In “Jazz from Detroit,” I go deep on the city’s influential cooperatives and self-determination efforts in the 1960s and ’70s — Detroit Artists Workshop, Detroit Creative Musicians Association, Strata Corporation, and Tribe. The key leaders, musicians, and ensembles associated with these groups included John Sinclair, Doug Hammond, Kenn Cox, Charles Moore, Phil Ranelin, Wendell Harrison, Marcus Belgrave, the Contemporary Jazz Quintet (Cox, Moore, Leon Henderson, Ron Brooks, Danny Spencer) and Focus Novii (Hammond, James Blood Ulmer, Patrick Lanier, Bill Wiggins, John Dana).
Strata Corp. recently got some attention in the jazz world thanks to the release late last year of the Charles Mingus Quintet performing at the Strata Gallery in 1973 (180 Proof Records/BBE Music). I wrote at length about this release for NPR, and my piece went into further depth about Strata. Read it here.
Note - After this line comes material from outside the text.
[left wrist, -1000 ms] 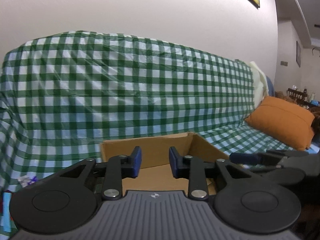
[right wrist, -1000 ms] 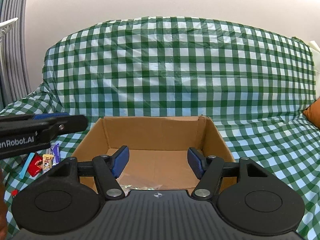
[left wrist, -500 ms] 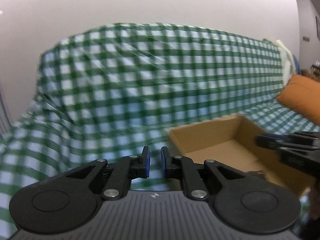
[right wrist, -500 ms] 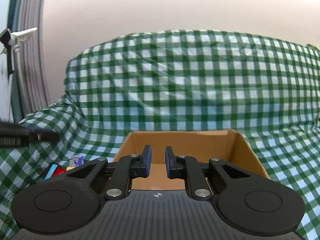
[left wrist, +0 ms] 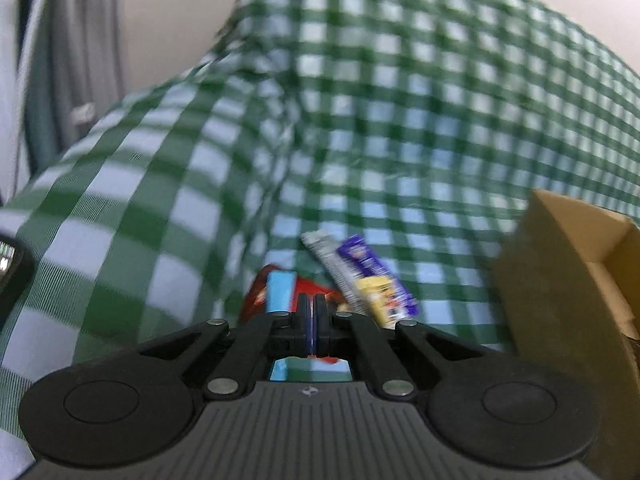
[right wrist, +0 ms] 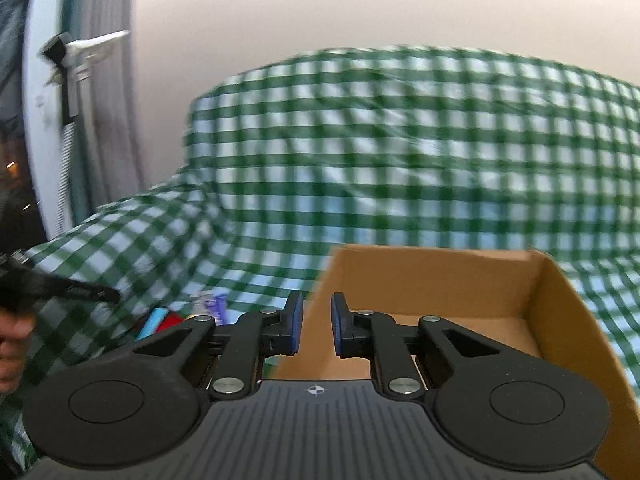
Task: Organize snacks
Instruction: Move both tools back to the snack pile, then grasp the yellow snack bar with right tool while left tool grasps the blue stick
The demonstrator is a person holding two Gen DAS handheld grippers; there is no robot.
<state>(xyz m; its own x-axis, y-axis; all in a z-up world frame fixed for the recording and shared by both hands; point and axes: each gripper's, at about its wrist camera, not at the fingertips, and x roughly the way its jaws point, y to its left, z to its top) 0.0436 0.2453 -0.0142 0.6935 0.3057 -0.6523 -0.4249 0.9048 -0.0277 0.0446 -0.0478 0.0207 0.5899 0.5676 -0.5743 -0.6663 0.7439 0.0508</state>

In addition to Mingus, the Strata Concert Gallery also booked multi-night engagements by (among others) Herbie Hancock, Chick Corea, Keith Jarrett, Ornette Coleman, Joe Chambers, Joe Henderson, Weather Report, Elvin Jones, Sam Rivers, Archie Shepp.
This Chick Corea Trio flyer is a fun artifact. Hard to believe this was 48 years ago. Chick told me this was one of the first gigs — maybe THE first — by the group that eventually morphed into the first version of Return to Forever. Last year Chick was the artist-in-residence at the Detroit Jazz Festival. This year, Stanley Clarke — listed as “Stan” back in 1971 — is the artist-in-residence at the festival. I’ve seen the contracts for these Strata gigs: $1,200 for three nights, plus a Sunday matinee. Does not include travel. For context, that’s $7,500 in today’s dollars. I suspect 20% came off the top for mgt/booking. Pretty sure Chick’s fee has gone up in the intervening years.